Rhenium is used in manufacturing high precision equipment like gyroscopes. Its high density, mechanical stability and corrosion resistance characteristics ensure the equipment's durability and precise performance in demanding conditions. Rhenium cathodes are also used for their stability and precision in spectral analysis.

Rhenium is used in aerospace, nuclear, and electronic industries, and it shows potential for application in medical instrumentation. In the rocket industry, it is used in engine components for booster rockets. Additionally, rhenium was employed in the SP-100 program due to its low-temperature ductility.

Rhenium's stiffness and high melting point makes it a common gasket material for high pressure experiments in diamond anvil cells.

Rhenium was used in the 1960s in photography as an igniter for General Electric flash bulbs (GE #5, M5, AG1 bulbs were advertised with « Guaranteed Rhenium Igniter »)

==Precautions==
Very little is known about the toxicity of rhenium and its compounds because they are used in very small amounts.
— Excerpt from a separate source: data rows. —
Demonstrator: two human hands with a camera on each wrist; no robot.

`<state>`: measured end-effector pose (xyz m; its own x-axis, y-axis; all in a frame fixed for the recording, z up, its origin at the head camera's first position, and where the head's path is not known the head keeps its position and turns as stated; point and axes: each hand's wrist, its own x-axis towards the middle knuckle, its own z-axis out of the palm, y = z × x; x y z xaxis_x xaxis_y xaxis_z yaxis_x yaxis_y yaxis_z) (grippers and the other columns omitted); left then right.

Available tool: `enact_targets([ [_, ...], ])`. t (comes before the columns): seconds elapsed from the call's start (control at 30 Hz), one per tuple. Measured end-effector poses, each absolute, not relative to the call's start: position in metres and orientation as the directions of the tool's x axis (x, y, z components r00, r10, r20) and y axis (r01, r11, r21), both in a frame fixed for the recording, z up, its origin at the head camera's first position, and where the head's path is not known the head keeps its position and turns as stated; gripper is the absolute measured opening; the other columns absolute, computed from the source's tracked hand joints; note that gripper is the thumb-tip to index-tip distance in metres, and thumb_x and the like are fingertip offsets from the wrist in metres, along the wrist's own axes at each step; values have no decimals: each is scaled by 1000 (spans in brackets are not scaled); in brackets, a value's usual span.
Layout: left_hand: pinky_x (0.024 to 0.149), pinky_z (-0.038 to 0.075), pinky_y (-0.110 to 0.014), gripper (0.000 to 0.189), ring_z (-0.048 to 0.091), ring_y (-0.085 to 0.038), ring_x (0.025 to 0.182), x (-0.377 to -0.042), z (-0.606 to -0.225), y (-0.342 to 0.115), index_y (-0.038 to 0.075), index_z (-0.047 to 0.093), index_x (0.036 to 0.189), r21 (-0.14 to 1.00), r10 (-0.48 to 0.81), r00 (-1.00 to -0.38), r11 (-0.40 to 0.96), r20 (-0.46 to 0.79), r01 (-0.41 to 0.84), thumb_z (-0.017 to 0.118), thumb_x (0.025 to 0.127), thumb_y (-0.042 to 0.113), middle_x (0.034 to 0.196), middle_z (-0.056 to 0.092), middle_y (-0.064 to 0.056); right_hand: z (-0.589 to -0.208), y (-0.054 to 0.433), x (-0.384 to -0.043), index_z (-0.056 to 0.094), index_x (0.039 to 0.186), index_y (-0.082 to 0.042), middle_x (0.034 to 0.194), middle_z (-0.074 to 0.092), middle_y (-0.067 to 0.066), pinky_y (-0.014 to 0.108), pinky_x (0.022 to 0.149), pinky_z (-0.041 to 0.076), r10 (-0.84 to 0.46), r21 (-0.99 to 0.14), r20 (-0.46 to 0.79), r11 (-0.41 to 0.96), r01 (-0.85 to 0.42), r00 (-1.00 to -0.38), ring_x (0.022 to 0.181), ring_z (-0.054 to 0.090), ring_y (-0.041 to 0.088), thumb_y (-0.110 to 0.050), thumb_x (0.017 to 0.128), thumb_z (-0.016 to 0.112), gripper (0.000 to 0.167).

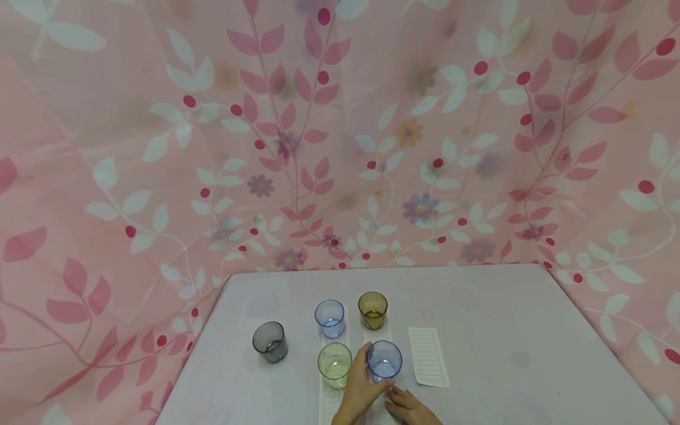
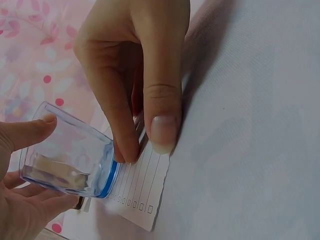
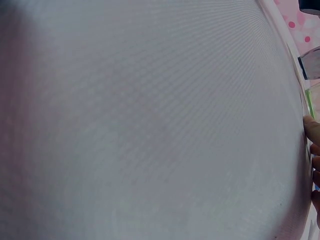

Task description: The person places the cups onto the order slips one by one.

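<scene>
My left hand [image 1: 361, 385] holds a clear blue glass [image 1: 385, 359] round its side, thumb on one side and fingers on the other. The left wrist view shows that glass [image 2: 75, 155] standing bottom down, its base at a ruled paper strip [image 2: 145, 187]. At the foot of the glass, my right hand [image 1: 408, 407] touches the strip with its thumb and fingertips, thumb by the strip's edge in the left wrist view. A green glass [image 1: 336, 367] stands just left of my left hand on another paper strip [image 1: 330, 407]. Fingers [image 3: 314, 131] show at the right wrist view's edge.
Behind stand a second blue glass [image 1: 330, 319] and an amber glass [image 1: 373, 310], with paper strips below them. A dark grey glass [image 1: 270, 342] stands off to the left. Right of my hands lies a printed paper slip [image 1: 428, 357]. A floral curtain [image 1: 340, 147] surrounds the white-covered table [image 1: 504, 330].
</scene>
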<state>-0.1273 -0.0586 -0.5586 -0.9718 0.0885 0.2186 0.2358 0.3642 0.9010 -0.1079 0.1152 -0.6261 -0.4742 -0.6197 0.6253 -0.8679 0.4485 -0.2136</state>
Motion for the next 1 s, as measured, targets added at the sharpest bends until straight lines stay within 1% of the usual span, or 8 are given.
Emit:
enact_targets([
  [0.07,92,48,-47,80,50,-46,115,-127,-559,-59,-12,41,130,907,92,-972,348,216,235,83,64,4,127,50,-29,-625,115,-107,70,103,1,113,66,16,38,75,56,-623,-214,622,448,-868,-474,132,31,7,-51,89,57,55],
  [0.17,91,49,-47,79,50,-45,115,-126,-559,-60,-12,42,130,905,91,-971,352,220,238,84,64,5,127,50,-30,-624,115,-107,71,102,0,112,66,16,38,75,56,-619,-218,618,457,-862,-484,128,41,12,-51,88,58,55],
  [0.3,90,49,-48,79,51,-45,114,-125,-558,-63,-12,42,128,895,90,-970,375,225,243,85,64,7,126,51,-30,-625,115,-106,71,101,0,111,66,16,39,74,57,-618,-233,602,468,-852,-505,116,54,20,-50,86,60,54],
  [0.4,90,49,-48,79,51,-45,114,-125,-558,-64,-13,43,128,892,93,-971,383,222,241,85,64,8,126,50,-31,-625,115,-106,71,101,0,111,66,16,39,74,57,-623,-239,590,473,-848,-513,111,58,23,-50,86,61,54],
  [0.7,88,50,-48,80,52,-46,112,-127,-558,-64,-14,42,129,888,109,-967,384,229,253,84,65,8,127,50,-33,-623,115,-107,71,102,0,111,66,17,39,75,56,-637,-239,570,476,-846,-519,109,59,25,-52,86,60,55],
  [0.87,89,50,-47,81,53,-45,113,-127,-558,-64,-13,42,129,883,102,-968,396,231,252,85,64,8,127,51,-31,-621,115,-107,71,102,0,111,67,17,39,75,57,-640,-246,557,481,-841,-529,109,60,26,-52,86,60,56],
  [1.0,91,49,-46,80,52,-46,114,-127,-558,-63,-13,42,129,890,104,-968,381,228,251,84,64,6,127,50,-32,-620,114,-106,71,103,0,112,66,17,39,76,56,-643,-254,549,480,-840,-534,111,59,24,-52,86,60,55],
])
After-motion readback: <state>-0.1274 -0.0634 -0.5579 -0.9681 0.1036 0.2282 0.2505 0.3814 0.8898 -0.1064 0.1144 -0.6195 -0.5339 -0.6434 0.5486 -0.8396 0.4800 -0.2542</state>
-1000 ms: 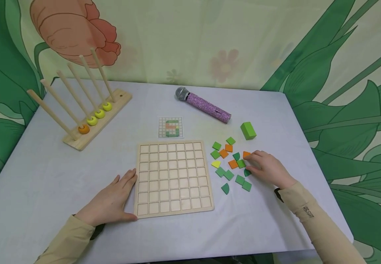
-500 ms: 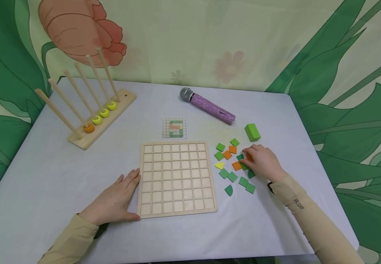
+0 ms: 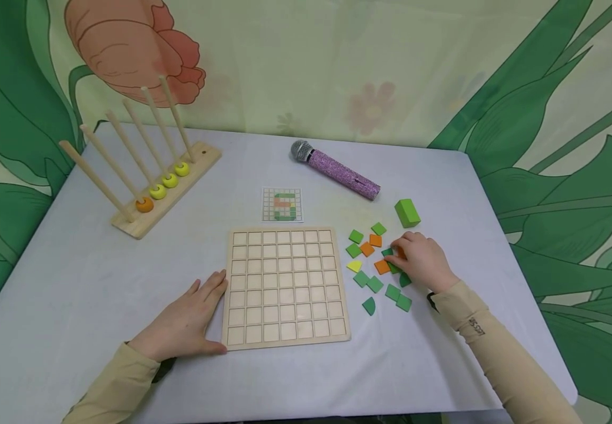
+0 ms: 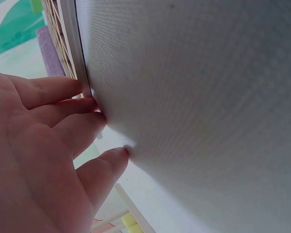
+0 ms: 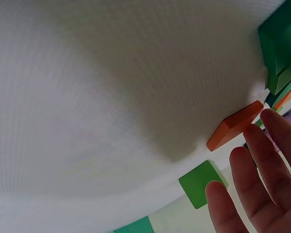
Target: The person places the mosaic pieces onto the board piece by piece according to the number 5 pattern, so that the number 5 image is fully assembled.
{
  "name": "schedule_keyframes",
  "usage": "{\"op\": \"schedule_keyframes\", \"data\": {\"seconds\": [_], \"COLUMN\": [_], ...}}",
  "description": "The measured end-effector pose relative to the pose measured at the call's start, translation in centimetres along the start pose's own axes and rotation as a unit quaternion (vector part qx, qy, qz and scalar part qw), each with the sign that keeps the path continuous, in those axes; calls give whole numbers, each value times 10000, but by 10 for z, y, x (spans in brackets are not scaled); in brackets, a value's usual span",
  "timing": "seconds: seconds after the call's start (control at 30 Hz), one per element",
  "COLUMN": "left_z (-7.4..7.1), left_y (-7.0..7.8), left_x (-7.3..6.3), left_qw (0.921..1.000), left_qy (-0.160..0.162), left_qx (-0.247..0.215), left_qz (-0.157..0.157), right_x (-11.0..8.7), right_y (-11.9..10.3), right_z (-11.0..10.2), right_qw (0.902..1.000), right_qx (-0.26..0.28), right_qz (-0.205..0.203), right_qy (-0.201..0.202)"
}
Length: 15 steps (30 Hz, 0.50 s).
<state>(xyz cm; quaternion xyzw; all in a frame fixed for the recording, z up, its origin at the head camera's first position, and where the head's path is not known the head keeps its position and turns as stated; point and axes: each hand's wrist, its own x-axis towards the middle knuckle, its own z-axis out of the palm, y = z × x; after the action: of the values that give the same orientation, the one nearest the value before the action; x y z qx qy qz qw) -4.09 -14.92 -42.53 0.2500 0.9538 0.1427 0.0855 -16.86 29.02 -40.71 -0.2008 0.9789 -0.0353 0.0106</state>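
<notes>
My left hand (image 3: pixel 184 321) lies along the left edge of a wooden grid board (image 3: pixel 286 296), fingertips at its rim and thumb by the lower left corner. In the left wrist view its fingers (image 4: pixel 85 128) are loosely extended, tips on the cloth by the board. My right hand (image 3: pixel 423 262) is over the small tiles right of the board. Its fingertips are against an orange square tile (image 5: pixel 234 125), which my hand partly covers in the head view. A green square tile (image 5: pixel 201 183) is near the little finger. My right thumb is hidden in the right wrist view.
Green, orange and yellow tiles (image 3: pixel 354 266) lie scattered around my right hand. Behind are a green block (image 3: pixel 407 212), a purple glittery microphone (image 3: pixel 340 172) and a small pattern card (image 3: pixel 282 205). A wooden peg stand (image 3: pixel 160 197) with yellow and orange beads is at the back left.
My right hand has shifted slightly up and left, now over the orange tile. My left hand stays at the board's edge. The head view has shifted a little.
</notes>
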Motion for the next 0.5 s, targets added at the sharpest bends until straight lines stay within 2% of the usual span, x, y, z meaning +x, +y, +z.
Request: {"op": "schedule_keyframes", "data": {"seconds": [0.2,0.5], "left_z": [0,1], "left_y": [-1,0], "left_x": [0,-1], "left_qw": [9999,9999], "left_qy": [82,126], "left_qx": [-1,16], "left_qz": [61,117], "right_x": [1,3], "right_y": [-1,-5], "right_z": [0,-2], "right_qw": [10000,9994], "right_qx": [34,244], "right_qz": [-40,-151], "right_qy": [7,-195]}}
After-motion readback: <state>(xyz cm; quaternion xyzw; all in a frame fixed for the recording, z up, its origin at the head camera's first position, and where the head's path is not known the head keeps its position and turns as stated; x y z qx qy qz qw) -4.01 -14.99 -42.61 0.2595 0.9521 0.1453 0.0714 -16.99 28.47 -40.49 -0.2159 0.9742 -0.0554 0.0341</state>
Soluble salts, such as the rhenium halides or perrhenates, could be hazardous due to elements other than rhenium or due to rhenium itself. Only a few compounds of rhenium have been tested for their acute toxicity; two examples are potassium perrhenate and rhenium trichloride, which were injected as a solution into rats. The perrhenate had an LD_{50} value of 2800 mg/kg after seven days (this is very low toxicity, similar to that of table salt) and the rhenium trichloride showed LD_{50} of 280 mg/kg.